One could reasonably ask whether, after only twelve years, we really need a third edition of Explaining the History of American Foreign Relations. The answer, for a range of audiences, is yes. The book strikes a difficult balance between being accessible to students new to the field and offering value to regular attendees of the annual meeting of the Society for Historians of American Foreign Relations (SHAFR). For those who already have the first or second edition, the third edition is worth adding to your shelf.

In many ways, the third edition of Explaining the History of American Foreign Relations will be familiar to readers of the first and second.

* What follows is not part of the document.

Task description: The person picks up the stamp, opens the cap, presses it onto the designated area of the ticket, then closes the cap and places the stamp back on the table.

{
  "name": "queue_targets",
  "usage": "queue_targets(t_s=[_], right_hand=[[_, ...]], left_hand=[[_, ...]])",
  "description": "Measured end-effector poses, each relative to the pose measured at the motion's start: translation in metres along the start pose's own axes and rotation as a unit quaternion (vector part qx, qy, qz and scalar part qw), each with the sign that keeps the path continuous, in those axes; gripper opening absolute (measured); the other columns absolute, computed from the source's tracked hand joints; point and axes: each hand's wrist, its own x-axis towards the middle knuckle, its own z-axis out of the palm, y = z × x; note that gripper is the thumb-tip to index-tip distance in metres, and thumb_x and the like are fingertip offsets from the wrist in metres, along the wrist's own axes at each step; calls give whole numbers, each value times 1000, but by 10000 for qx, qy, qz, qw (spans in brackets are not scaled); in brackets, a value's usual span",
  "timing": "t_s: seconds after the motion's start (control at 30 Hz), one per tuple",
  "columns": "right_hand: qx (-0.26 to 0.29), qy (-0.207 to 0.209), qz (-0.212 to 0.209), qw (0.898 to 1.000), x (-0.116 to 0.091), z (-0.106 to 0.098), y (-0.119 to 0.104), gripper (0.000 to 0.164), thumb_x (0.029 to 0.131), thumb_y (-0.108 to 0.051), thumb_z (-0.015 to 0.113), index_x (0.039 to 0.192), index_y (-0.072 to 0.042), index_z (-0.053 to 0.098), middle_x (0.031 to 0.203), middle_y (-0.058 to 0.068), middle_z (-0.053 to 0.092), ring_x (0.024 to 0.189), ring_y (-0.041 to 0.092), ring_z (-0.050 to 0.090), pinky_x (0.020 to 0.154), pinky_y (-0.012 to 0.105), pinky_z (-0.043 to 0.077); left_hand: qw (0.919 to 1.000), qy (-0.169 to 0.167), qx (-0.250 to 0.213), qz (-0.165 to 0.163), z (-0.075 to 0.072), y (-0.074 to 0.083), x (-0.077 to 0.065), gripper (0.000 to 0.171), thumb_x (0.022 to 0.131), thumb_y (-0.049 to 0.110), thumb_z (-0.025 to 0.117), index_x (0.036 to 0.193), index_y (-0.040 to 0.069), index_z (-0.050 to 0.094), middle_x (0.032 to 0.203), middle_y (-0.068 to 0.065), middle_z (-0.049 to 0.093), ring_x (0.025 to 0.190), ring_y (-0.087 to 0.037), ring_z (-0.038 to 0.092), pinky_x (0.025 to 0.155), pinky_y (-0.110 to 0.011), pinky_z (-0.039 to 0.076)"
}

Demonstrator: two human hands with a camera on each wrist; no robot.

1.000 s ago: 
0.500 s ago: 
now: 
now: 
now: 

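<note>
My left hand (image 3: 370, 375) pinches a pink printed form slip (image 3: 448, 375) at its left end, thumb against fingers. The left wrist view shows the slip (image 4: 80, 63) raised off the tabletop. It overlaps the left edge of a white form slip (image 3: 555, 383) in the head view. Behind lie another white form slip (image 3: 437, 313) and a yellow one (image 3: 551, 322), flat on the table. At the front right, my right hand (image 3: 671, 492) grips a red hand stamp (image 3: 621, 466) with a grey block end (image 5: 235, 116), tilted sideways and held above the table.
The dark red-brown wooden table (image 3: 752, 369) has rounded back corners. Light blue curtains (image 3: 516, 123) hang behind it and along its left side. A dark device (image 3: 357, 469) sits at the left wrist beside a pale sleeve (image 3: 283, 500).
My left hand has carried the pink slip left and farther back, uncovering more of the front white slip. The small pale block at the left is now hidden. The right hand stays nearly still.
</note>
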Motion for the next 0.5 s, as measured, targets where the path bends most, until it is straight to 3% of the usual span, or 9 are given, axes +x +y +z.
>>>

After all, the contributors include eight former presidents of SHAFR. This new volume, however, expands considerably over the previous version, with 21 chapters as well as an introduction. The third edition includes six additional chapters and 140 more pages. Yet, with 373 pages of text, the volume is surprisingly concise.

Contributions on borders, international relations, psychology, ideology, national security, corporatism, borderlands, race, memory, and gender remain. Earlier chapters on modernization and cultural transfer have become development and nation branding respectively. On the other hand, nine new chapters join the volume; their themes and perspectives include political economy, computational methods, non-state actors, senses, emotion, legal history, domestic politics, religion, and exceptionalism. Furthermore, the backgrounds of the contributors reflect the diversification of the field.

In some respects, the editors' decision to add so many chapters and reframe others reflects the broadening and reconceptualization happening in much of the scholarship produced over the past decade or so. What is lost in the new volume, however, are two essays that defined the field and reflected on the practice of U.S. foreign relations history. Although many of the essay's authors outline the historiography relevant to their chapter, these are not historiographical reviews per se. But, the footnotes of each chapter are a gold mine for syllabi, comprehensive examination lists, and summer reading.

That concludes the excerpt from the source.